Sites / Services round table:

  • IN2P3 - several points: request of ATLAS to change DN for FTS done; network incident from Sunday due to defective CPU card on one of core switches which disconnected 50% of storage. Card replaced during the night - SIR in preparation (01:00 - 04:00 this morning); SIRs: 2 filed now 1) LHC s/w area 2) ATLAS dCache both in Q4 2010; 2nd pre-announcement for outage of HPSS from 20-Feb - 24-Feb.
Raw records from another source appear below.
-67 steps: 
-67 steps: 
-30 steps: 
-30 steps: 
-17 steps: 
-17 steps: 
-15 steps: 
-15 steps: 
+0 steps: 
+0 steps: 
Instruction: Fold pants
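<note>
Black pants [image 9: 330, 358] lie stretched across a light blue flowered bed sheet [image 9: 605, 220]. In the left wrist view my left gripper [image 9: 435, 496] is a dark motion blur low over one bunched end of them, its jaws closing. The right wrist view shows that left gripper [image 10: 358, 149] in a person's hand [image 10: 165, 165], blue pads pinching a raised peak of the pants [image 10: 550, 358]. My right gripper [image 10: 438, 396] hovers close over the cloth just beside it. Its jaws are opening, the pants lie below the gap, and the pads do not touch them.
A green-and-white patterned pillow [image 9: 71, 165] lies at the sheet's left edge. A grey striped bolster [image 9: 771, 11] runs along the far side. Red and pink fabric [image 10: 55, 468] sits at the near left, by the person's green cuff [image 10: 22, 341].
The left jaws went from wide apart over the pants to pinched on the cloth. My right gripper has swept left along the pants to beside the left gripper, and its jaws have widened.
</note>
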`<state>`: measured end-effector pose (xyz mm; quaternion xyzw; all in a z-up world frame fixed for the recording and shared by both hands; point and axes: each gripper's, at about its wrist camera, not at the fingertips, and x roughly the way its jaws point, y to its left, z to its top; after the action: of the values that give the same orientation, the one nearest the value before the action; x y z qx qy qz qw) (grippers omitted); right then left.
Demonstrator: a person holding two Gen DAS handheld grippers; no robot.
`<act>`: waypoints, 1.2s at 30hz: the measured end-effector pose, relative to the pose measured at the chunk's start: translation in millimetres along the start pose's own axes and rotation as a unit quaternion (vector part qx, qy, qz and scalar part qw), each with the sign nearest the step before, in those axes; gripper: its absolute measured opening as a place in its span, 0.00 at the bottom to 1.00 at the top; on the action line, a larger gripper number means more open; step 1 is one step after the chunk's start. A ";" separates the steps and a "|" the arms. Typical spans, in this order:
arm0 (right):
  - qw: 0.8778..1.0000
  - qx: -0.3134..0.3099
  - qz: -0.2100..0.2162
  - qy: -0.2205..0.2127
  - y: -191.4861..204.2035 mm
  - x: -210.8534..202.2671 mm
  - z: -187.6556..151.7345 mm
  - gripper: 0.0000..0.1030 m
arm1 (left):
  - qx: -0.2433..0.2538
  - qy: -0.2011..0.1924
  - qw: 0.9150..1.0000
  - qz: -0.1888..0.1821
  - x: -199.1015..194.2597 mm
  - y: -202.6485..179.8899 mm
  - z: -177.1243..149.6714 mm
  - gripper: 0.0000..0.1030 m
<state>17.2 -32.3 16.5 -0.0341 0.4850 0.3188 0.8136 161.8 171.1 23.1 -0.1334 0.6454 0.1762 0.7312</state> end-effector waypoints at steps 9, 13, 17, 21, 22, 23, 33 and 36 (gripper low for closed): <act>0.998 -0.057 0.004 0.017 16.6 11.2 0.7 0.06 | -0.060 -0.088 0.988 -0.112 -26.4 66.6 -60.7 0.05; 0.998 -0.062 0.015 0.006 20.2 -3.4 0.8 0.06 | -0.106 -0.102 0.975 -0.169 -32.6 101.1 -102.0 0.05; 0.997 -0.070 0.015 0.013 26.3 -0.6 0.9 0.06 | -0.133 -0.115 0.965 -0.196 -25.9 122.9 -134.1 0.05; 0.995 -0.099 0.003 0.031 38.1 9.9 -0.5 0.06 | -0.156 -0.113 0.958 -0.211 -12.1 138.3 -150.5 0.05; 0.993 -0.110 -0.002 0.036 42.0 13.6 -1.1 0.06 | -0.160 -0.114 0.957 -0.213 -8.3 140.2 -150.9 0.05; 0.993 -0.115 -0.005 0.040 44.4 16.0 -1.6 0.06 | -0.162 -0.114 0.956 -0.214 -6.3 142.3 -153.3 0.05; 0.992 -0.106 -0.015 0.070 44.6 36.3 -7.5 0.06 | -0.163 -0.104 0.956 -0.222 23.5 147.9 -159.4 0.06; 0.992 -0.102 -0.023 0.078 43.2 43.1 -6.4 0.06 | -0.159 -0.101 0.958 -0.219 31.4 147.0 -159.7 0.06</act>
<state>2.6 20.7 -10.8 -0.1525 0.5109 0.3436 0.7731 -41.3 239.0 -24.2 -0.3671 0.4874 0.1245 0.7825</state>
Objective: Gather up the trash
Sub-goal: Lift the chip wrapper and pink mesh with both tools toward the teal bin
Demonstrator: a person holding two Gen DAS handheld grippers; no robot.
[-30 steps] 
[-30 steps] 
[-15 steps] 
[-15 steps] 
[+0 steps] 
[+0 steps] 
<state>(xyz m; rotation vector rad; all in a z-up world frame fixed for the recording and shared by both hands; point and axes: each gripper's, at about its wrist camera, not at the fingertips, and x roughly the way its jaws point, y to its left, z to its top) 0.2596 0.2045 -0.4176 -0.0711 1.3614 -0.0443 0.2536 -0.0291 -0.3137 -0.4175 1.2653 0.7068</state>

Major version change (6.2 to 7.3) recommend that experiments pre-stage data to dCache so can continue to work in this long period.
  • PIC - ntr
  • FNAL - ntr
  • KIT - from Friday pm to this morning one tape lib stuck - main victim was CMS who could not stage some files. Library now running ok.
  • RAL - declared an outage tomorrow for general instance of CASTOR which will affect ALICE
  • ASGC - ntr
  • CNAF - ntr
  • BNL -
  • OSG - BNL items: 2 records that we are trying to update in SAM; 1 is maintenance record from January 15 that didn't get accounted for; 2nd is due to bug that caused sites to go into unknown status. Will release a patch for this but some records "unknown status" instead of success". 3rd item concerns ATLAS DN change. GGUS:66052

  • CERN batch - about 500 machines get stuck and have to be rebooted. Lost around 4000 - 5000 batch jobs.
  • CERN storage - some files inaccessible - known bug in SRM 2.9 should be fixed in SRM 2.10. Have to discuss a slot for putting into prodution

AOB:

  • GGUS-SNOW is target date for change from Remedy PRMS to Service Now ("SNOW"). SNOW will enter production tomorrow. Return path SNOW->GGUS not ready so changes made in SNOW will not be reflected in GGUS as we stand. Discussion of tests of ALARM tickets ongoing. Only signed tickets from production GGUS server are accepted. As SNOW-GGUS path not ready CERN service managers will have to work in two systems.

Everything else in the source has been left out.